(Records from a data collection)
----
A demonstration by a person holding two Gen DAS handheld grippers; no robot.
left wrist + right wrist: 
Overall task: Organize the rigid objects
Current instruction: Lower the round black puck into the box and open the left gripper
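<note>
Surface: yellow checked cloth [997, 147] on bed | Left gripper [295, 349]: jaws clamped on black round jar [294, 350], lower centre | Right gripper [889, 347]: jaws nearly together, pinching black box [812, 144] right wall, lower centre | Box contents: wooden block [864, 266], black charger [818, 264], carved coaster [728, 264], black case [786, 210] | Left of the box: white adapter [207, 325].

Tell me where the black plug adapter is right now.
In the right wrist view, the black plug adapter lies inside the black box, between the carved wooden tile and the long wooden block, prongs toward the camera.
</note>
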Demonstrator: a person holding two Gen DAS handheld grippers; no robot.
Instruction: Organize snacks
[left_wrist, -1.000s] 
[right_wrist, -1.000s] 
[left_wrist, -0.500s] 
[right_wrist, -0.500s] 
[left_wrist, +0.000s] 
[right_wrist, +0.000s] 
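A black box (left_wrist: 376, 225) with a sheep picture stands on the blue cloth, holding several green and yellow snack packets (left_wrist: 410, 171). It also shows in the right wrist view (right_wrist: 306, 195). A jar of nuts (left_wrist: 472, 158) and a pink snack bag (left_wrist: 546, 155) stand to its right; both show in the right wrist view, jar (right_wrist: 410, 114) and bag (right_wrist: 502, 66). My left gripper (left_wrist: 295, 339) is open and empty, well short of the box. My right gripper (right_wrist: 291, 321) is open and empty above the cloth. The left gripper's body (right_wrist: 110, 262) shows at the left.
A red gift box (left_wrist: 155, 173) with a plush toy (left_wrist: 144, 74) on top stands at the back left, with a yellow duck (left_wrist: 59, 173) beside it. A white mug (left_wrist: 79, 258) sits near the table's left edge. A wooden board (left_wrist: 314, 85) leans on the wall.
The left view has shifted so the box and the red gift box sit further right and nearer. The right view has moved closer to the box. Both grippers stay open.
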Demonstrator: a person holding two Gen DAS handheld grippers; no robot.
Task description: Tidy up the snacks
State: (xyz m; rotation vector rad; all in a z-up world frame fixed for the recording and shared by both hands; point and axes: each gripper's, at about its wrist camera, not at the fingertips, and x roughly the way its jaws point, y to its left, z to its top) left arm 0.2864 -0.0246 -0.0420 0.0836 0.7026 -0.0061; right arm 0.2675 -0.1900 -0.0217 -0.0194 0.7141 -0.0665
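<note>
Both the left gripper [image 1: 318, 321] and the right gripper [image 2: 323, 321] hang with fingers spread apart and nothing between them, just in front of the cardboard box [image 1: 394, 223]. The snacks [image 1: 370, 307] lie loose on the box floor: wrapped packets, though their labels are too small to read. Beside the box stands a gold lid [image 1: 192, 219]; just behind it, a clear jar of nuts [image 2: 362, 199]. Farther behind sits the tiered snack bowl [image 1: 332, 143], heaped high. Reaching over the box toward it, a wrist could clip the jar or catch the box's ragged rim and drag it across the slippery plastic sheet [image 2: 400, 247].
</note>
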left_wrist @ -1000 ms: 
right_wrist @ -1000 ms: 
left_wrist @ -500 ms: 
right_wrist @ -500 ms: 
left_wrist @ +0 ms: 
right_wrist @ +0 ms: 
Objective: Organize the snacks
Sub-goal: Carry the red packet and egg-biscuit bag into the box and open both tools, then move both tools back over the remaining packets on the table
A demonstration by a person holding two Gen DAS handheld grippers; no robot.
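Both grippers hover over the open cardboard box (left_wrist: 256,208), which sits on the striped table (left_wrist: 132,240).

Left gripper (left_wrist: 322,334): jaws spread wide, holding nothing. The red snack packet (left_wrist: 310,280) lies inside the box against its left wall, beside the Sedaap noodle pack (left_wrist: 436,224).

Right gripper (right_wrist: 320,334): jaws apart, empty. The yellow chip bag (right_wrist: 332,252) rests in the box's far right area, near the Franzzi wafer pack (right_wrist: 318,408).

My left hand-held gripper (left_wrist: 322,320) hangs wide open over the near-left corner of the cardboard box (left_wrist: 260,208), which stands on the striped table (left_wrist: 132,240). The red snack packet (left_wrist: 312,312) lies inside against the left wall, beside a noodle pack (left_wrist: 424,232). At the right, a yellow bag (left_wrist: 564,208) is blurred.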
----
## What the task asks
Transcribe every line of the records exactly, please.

## Completed task
A demonstration by a person holding two Gen DAS handheld grippers; no robot.
left wrist + right wrist: 
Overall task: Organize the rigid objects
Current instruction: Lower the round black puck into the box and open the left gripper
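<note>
Surface: yellow checked cloth [997, 147] on bed | Left gripper [295, 349]: jaws clamped on black round jar [294, 350], lower centre | Right gripper [889, 347]: jaws nearly together, pinching black box [812, 144] right wall, lower centre | Box contents: wooden block [864, 266], black charger [818, 264], carved coaster [728, 264], black case [786, 210] | Left of the box: white adapter [207, 325].

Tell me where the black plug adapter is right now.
In the right wrist view, the black plug adapter lies inside the black box, between the carved wooden tile and the long wooden block, prongs toward the camera.
</note>
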Demonstrator: a person holding two Gen DAS handheld grippers; no robot.
Instruction: Organize snacks
[left_wrist, -1.000s] 
[right_wrist, -1.000s] 
[left_wrist, -0.500s] 
[right_wrist, -0.500s] 
[left_wrist, +0.000s] 
[right_wrist, +0.000s] 
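A black box (left_wrist: 376, 225) with a sheep picture stands on the blue cloth, holding several green and yellow snack packets (left_wrist: 410, 171). It also shows in the right wrist view (right_wrist: 306, 195). A jar of nuts (left_wrist: 472, 158) and a pink snack bag (left_wrist: 546, 155) stand to its right; both show in the right wrist view, jar (right_wrist: 410, 114) and bag (right_wrist: 502, 66). My left gripper (left_wrist: 295, 339) is open and empty, well short of the box. My right gripper (right_wrist: 291, 321) is open and empty above the cloth. The left gripper's body (right_wrist: 110, 262) shows at the left.
A red gift box (left_wrist: 155, 173) with a plush toy (left_wrist: 144, 74) on top stands at the back left, with a yellow duck (left_wrist: 59, 173) beside it. A white mug (left_wrist: 79, 258) sits near the table's left edge. A wooden board (left_wrist: 314, 85) leans on the wall.
The left view has shifted so the box and the red gift box sit further right and nearer. The right view has moved closer to the box. Both grippers stay open.
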Demonstrator: a person holding two Gen DAS handheld grippers; no robot.
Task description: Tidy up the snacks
State: (xyz m; rotation vector rad; all in a z-up world frame fixed for the recording and shared by both hands; point and axes: each gripper's, at about its wrist camera, not at the fingertips, and x roughly the way its jaws point, y to its left, z to its top) left arm 0.2864 -0.0246 -0.0420 0.0836 0.7026 -0.0061; right arm 0.2675 -0.1900 -0.0217 -0.0194 0.7141 -0.0665
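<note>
Both the left gripper [image 1: 318, 321] and the right gripper [image 2: 323, 321] hang with fingers spread apart and nothing between them, just in front of the cardboard box [image 1: 394, 223]. The snacks [image 1: 370, 307] lie loose on the box floor: wrapped packets, though their labels are too small to read. Beside the box stands a gold lid [image 1: 192, 219]; just behind it, a clear jar of nuts [image 2: 362, 199]. Farther behind sits the tiered snack bowl [image 1: 332, 143], heaped high. Reaching over the box toward it, a wrist could clip the jar or catch the box's ragged rim and drag it across the slippery plastic sheet [image 2: 400, 247].
</note>
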left_wrist @ -1000 ms: 
right_wrist @ -1000 ms: 
left_wrist @ -500 ms: 
right_wrist @ -500 ms: 
left_wrist @ +0 ms: 
right_wrist @ +0 ms: 
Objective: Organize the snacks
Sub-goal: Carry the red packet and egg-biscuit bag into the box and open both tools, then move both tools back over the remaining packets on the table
A demonstration by a person holding two Gen DAS handheld grippers; no robot.
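Both grippers hover over the open cardboard box (left_wrist: 256,208), which sits on the striped table (left_wrist: 132,240).

Left gripper (left_wrist: 322,334): jaws spread wide, holding nothing. The red snack packet (left_wrist: 310,280) lies inside the box against its left wall, beside the Sedaap noodle pack (left_wrist: 436,224).

Right gripper (right_wrist: 320,334): jaws apart, empty. The yellow chip bag (right_wrist: 332,252) rests in the box's far right area, near the Franzzi wafer pack (right_wrist: 318,408).

My left hand-held gripper (left_wrist: 322,320) hangs wide open over the near-left corner of the cardboard box (left_wrist: 260,208), which stands on the striped table (left_wrist: 132,240). The red snack packet (left_wrist: 312,312) lies inside against the left wall, beside a noodle pack (left_wrist: 424,232). At the right, a yellow bag (left_wrist: 564,208) is blurred.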

The complete answer has been presented.